A group of specially trained black ops forces are framed for crimes they didn’t commit, turned into outlaws and forced to fight against the system in order to clear their names, utilizing their improvisational skills to their advantage. As a plot of a movie, that can only be The A-Team … or The Losers.
Movie vs. Movie: The A-Team vs. The Losers
By Reagen Sulewski
April 19, 2010
In this new feature, we pit movie versus movie in order to best identify the placement of your hard-earned movie money for two films that just happen to bear a lot of resemblance to each other – not that Hollywood has a habit of doing things like this (*cough*ArmageddonDeepImpact*coughcough*).
Source Material: For the seven people out there that aren’t aware, The A-Team is based on the 1980s Stephen J. Cannell (also responsible for The Rockford Files, The Greatest American Hero and Hunter, among others) series which made a household name out of Mr. T, which, if memory serves, was all about pitying fools, plans coming together, and building functional Abrams tanks out of spare parts. Ridiculous to the core, it was a cultural phenomenon and now exists mostly as kitsch.
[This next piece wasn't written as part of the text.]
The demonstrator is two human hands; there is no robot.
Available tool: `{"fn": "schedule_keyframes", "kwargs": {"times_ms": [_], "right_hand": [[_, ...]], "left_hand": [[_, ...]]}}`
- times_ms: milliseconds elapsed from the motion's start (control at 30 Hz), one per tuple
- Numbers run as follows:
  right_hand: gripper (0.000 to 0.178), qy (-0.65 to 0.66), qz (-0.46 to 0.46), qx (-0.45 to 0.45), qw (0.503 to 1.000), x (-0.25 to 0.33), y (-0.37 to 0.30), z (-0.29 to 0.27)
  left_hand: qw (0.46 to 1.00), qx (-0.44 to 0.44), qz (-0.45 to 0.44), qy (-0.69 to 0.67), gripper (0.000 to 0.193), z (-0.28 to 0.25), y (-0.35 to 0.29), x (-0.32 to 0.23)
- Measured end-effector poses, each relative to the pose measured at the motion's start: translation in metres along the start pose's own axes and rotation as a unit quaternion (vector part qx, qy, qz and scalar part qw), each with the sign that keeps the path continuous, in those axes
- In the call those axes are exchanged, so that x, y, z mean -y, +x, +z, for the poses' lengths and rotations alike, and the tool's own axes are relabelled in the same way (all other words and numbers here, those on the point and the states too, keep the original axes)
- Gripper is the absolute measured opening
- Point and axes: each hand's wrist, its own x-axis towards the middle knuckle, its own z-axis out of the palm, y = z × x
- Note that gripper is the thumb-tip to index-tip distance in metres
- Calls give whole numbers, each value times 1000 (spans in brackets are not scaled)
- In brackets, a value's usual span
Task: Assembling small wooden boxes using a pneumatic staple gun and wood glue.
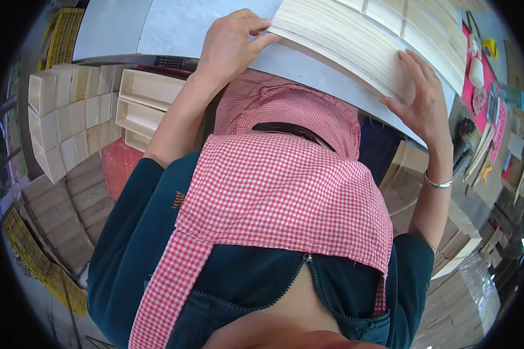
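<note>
A long row of thin, pale wooden strips (337,43), pressed side by side, lies on the light blue-white worktop (186,26). My left hand (233,43), with a ring on one finger, pinches the left end of the row between thumb and fingers. At the other end, my right hand (419,99) holds the row, its fingers over the top and its thumb at the near edge. Just beyond, larger pale wooden pieces (428,38) lie against the strips. Their far ends are cut off by the picture's upper edge.
On the left, pale wooden boxes (70,110) are stacked beside open wooden trays (148,90). Yellow crates (64,38) stand further out. To the right, a cluttered side table (483,110) carries a white bottle (476,72) and tools. Plastic-wrapped wood (457,296) sits low on the right.
</note>
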Motion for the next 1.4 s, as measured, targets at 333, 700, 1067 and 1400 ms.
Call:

The Losers, meanwhile, enters the world with much less awareness, and baggage. Based on a DC Vertigo comic series (so, read by 18 nerds), it touches on more or less the same plot points and themes, though with a touch less ridiculousness. As a touchstone of culture though, it’s starting from scratch. Advantage: A-Team.
Director: The A-Team is helmed by Joe Carnahan, who rose up through the northern California indie scene to create the cult class Blood, Guts, Bullets & Octane, then went to direct the underrated Narc. After pissing off Tom Cruise and getting himself kicked off of Mission: Impossible III, he gave us the dreck of Smokin’ Aces … which is probably worse than disappearing for eight years would have been. Still, we at least know he’s familiar with what overly-testosterone filled action looks like.
The director of The Losers, meanwhile, is Sylvain White, whose work so far includes a straight-to-video erotic thriller, the second sequel to I Know What You Did Last Summer that you didn’t know existed, and the step dancing movie Stomp the Yard. OK, even James Cameron worked for Roger Corman once upon a time, but that’s not the resume of a budding Richard Donner. Stranger things have happen, but Advantage: A-Team.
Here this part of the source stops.